On June 6, 2016, The Brookings Institute published an article on 7 findings that illustrate racial disparities in education. Here is the list of those findings:

  1. School readiness gaps are improving, except for black kids
  2. Misbehavior in school can pay off for white, but not black students
  3. Teacher-student racial mismatch harms black kids
  4. White and Asian students are more likely to be exposed to advanced classes
  5. Gaps remain in high school completion rates
  6. Similar college enrollment rates mask unequal degree completion rates
  7. Black and white students do not attend colleges of equal quality

As with all science, more research is needed in these subsequent areas. In addition, one ought to ask the question, where are the issues more likely to take place?

Is a researcher more likely to find these disparities in a stable economic system with low unemployment, high education and income attainments, and low crime rates? Or is a researcher more than likely to find these disparities in an unstable system with high unemployment, low education and income attainments, and high crime rates?

Skills

As a person goes through life, their skill set will increase. And as their skill set increases so will their pay, which means a person will attain greater earning and purchasing power as they get older. And this is the case for all racial groups. So what are some factors that may influence earning potential?

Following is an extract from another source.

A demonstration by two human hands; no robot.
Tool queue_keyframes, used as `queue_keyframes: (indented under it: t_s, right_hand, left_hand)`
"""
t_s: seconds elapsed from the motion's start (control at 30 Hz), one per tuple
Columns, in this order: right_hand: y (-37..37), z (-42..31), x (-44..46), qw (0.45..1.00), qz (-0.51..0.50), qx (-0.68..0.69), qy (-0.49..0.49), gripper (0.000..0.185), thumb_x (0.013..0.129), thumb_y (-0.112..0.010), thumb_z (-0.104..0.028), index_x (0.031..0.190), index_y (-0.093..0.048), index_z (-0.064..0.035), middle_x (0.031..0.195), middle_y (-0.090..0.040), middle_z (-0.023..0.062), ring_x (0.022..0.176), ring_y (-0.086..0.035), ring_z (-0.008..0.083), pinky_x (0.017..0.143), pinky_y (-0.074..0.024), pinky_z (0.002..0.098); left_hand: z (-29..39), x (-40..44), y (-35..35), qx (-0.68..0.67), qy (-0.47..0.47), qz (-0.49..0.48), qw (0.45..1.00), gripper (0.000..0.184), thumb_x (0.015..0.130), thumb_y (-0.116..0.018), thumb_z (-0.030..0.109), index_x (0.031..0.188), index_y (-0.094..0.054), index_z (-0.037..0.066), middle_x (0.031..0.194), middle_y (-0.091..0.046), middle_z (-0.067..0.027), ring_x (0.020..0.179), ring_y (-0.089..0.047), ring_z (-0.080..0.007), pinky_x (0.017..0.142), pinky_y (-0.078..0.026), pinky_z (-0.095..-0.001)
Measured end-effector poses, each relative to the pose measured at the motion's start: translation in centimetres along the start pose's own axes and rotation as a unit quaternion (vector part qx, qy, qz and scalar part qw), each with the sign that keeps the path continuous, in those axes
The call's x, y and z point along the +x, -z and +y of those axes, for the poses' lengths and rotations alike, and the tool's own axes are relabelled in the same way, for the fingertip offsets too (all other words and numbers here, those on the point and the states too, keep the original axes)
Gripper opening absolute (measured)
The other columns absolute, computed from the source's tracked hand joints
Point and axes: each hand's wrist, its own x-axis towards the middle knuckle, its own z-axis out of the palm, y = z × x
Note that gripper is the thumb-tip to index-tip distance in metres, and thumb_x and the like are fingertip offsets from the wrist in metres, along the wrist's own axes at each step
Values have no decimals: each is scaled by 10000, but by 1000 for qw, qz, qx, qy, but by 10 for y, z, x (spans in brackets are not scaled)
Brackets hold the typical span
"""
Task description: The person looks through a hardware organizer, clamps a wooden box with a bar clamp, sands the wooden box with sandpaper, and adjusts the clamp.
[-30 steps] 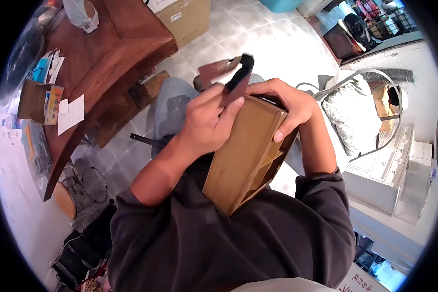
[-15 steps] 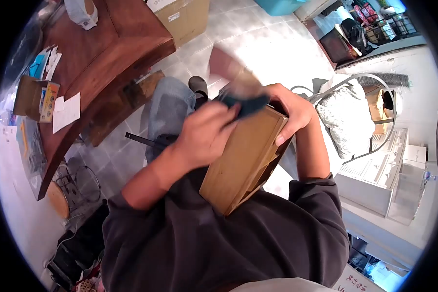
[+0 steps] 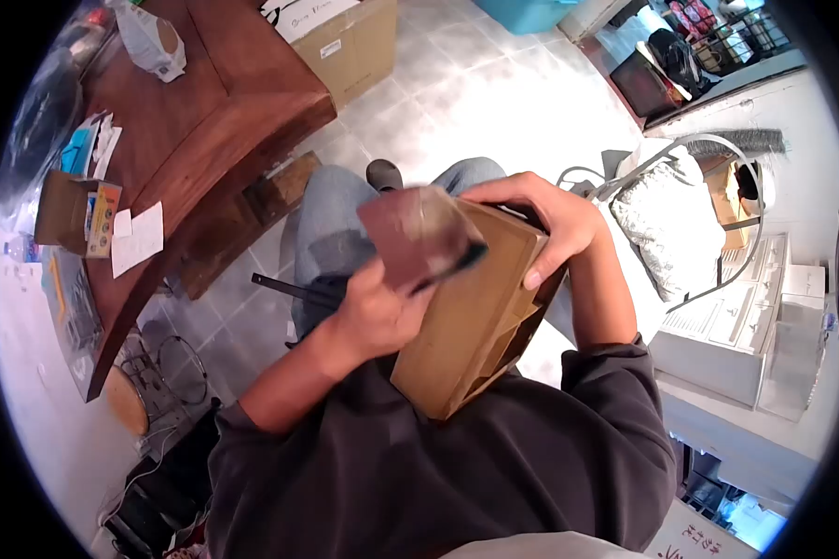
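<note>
A wooden box [image 3: 461, 340] with open compartments on its right side stands tilted across my lap, its near end against my shirt. My right hand [image 3: 561, 222] is closed round its far end, thumb on the side edge and fingers over the top. In my left hand [image 3: 382, 312] is a folded reddish-brown sheet [image 3: 418, 233], apparently sandpaper, with a dark underside. Motion blurs it. The sheet lies over the far left part of the box's broad face, and my left fingers are partly hidden beneath it.
To the left is a dark red wooden table [image 3: 186, 121] holding an opened carton [image 3: 70, 214] and papers [image 3: 138, 238]. A cardboard box [image 3: 359, 56] stands on the tiled floor ahead. On the right are a patterned cushion [image 3: 662, 224] and a white drawer unit [image 3: 718, 345].
My left hand and the sheet have moved left and nearer along the box's face. My right hand keeps its hold. The whole view has shifted slightly.
</note>
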Motion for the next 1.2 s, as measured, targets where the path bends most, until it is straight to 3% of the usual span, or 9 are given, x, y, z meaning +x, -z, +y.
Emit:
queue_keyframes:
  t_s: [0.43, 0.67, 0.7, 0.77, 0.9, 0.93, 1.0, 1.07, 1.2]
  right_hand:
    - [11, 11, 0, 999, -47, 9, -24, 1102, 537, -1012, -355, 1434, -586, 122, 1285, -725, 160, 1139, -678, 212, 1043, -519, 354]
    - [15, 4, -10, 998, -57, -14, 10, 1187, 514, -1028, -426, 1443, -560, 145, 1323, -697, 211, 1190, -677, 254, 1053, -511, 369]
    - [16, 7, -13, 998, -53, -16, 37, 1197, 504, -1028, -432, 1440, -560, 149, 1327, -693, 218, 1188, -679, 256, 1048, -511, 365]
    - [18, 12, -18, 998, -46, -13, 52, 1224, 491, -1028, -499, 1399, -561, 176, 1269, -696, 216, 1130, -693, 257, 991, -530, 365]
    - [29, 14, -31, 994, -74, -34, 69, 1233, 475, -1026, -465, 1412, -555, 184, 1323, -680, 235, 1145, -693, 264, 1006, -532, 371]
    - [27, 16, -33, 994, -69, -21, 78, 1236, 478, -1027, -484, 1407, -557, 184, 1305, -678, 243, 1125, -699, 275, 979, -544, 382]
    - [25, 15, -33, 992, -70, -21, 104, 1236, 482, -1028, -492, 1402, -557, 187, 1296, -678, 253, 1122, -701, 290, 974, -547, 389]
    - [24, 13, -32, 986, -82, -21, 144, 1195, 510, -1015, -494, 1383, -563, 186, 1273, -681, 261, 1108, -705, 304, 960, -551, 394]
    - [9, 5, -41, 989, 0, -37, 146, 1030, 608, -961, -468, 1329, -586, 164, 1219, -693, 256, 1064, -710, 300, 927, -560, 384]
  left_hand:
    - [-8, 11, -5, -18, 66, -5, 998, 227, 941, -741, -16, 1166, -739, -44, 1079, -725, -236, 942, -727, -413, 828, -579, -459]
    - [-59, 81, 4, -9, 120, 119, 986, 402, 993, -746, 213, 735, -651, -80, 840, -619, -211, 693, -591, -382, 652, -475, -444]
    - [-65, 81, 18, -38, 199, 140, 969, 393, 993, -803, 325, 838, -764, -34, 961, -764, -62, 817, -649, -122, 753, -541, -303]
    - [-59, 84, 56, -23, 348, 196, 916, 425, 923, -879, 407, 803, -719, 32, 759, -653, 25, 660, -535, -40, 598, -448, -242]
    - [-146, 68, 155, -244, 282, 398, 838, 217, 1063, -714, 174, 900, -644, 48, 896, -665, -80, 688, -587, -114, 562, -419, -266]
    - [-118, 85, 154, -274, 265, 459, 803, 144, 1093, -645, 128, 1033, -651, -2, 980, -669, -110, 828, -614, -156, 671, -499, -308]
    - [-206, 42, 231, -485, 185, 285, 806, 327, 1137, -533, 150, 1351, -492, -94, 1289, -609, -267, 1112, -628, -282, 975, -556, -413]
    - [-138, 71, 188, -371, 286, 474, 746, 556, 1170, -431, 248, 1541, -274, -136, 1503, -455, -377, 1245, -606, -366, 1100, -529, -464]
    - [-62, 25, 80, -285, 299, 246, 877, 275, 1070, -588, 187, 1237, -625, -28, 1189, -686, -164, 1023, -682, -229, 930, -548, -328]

First, an initial job during teenage years will increase one’s earnings potential over the course of a life-time. This is because teenagers will begin to learn basic market skills and an intuition of how the market works. However, the unemployment rates among racial groups between the ages 16 and 24 are divergent.

If one is black and male, or hispanic and male, then his unemployment rate is higher than the national average. Essentially, both groups are starting from the rear of the market earnings race. In contrast, if one is Asian and female, or white and female, then her unemployment rate is lower than the national average.

Here are the statistics:

employment-status-of-16-to-24-2013-to-2016-dwm

Education will also affect skills. The market is built on science and math, and how science and math perpetuate market engines.

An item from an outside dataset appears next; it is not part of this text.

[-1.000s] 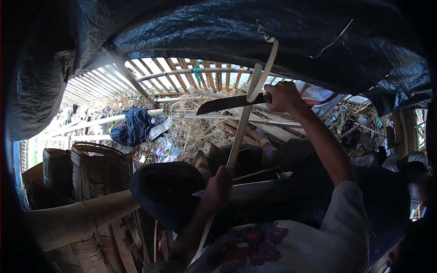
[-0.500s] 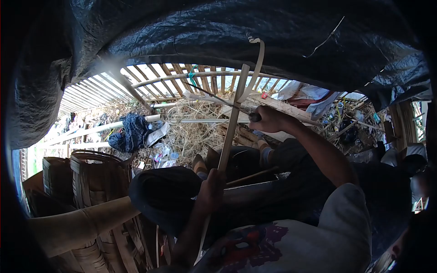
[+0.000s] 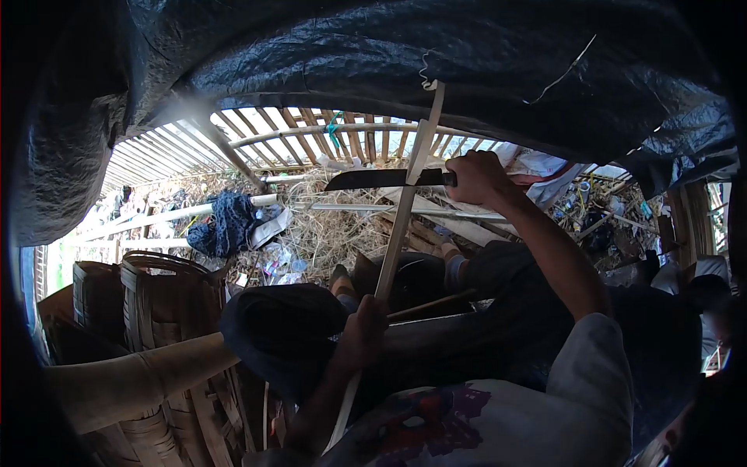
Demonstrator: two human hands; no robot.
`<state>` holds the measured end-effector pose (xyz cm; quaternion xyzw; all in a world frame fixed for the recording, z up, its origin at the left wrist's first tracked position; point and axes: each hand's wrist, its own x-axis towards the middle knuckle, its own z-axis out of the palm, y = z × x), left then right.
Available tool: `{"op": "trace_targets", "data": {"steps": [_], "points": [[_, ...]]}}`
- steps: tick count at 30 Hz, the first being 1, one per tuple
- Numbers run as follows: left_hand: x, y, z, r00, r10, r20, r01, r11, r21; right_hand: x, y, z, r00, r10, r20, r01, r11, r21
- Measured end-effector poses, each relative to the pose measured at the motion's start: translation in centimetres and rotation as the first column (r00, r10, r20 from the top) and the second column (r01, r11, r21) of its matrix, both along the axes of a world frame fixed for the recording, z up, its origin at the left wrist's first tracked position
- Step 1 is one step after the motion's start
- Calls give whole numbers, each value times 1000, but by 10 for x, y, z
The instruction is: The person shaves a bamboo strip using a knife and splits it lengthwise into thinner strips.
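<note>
My left hand [image 3: 364, 331] is closed around a long pale bamboo strip [image 3: 395, 249], which slants up and away from my lap. In my right hand [image 3: 476, 180] is the handle of a large dark knife [image 3: 369, 180]. Its blade crosses the strip in its upper part, with the tip pointing left. Above the blade a thin peeled sliver [image 3: 436, 113] stands off the strip and ends in a curl.
Woven bamboo baskets [image 3: 167, 300] and a thick bamboo pole [image 3: 148, 377] are at the left. Black plastic sheeting [image 3: 373, 58] hangs overhead. Dry straw [image 3: 342, 241], dark blue netting [image 3: 226, 224] and litter lie on the ground before a slatted bamboo fence [image 3: 292, 140].
The knife has turned from pointing up-left to nearly level, its broad side now showing. The strip's far end has shifted left and slightly down since the earliest frame.
</note>
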<state>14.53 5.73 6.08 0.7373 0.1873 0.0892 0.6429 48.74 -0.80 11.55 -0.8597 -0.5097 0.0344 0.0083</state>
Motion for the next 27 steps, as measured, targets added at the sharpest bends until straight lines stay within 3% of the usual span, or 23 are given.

We published an article last summer titled Top 10 Paying Bachelor’s Degrees. In it, we shared with our readers which degrees were the top 10 earners straight out of college. All 10 were engineering degrees:

Rank Major Degree Type Early Career Pay
1 Petroleum Engineering Bachelor’s $101,000
2 Mining Engineering Bachelor’s $71,500
3 Chemical Engineering Bachelor’s $69,500
4 Computer Science Bachelor’s $69,100
5 Computer Engineering Bachelor’s $68,400
6 Nuclear Engineering Bachelor’s $68,200
7 Systems Engineering Bachelor’s $67,100
8 Electrical & Computer Engineering Bachelor’s $67,000
9 Electrical Engineering Bachelor’s $66,500
10 Aeronautical Engineering Bachelor’s $65,100

 
This of course doesn’t mean other degrees don’t pay well straight out of college or don’t have high potential earnings over the course of a life-time. However, what it does show is degrees in science, technology, engineering, and mathematics will pay dividends for those who obtain those degrees. In addition, degrees in economics and finance are competitive degrees in the marketplace. For example, those in finance usually have the highest weekly average wages of all industries in the Minneapolis/St. Paul market.

Industry
Industry can dramatically decide the potential earnings for a worker in the marketplace. As previously stated, those who work in the mathematical sciences, engineering, and finance industries are earning more out of the gate and over a life-time.

And so the question is, how do black Americans compare by industry? With a little help from BlackDemographics.com, the reader can see that black Americans

are again overrepresented in government jobs such as education, social assistance, and public administration. African-Americans also have a large presence in the health care industry which is expected to see substantial job growth for the foreseeable future.

Here’s the data provided by BlackDemographics.com:

blackdemographics-2012

Geography

This last category can also dramatically affect someone’s entrance in the marketplace. This is because American neighborhoods are still relatively segregated by racial group. For example, Milwaukee’s segregation was highlighted after the police shooting death of Sylville Smith in August of 2016. According to Business Insider, Milwaukee is the most segregated city in the United States. As this map illustrates, black Americans are highly concentrated in two distinct areas:

16-racial-dot-map-milwaukee-w710-h473
Milwaukee. Photo: Courtesy of the University of Virginia Weldon Cooper Center for Public Service.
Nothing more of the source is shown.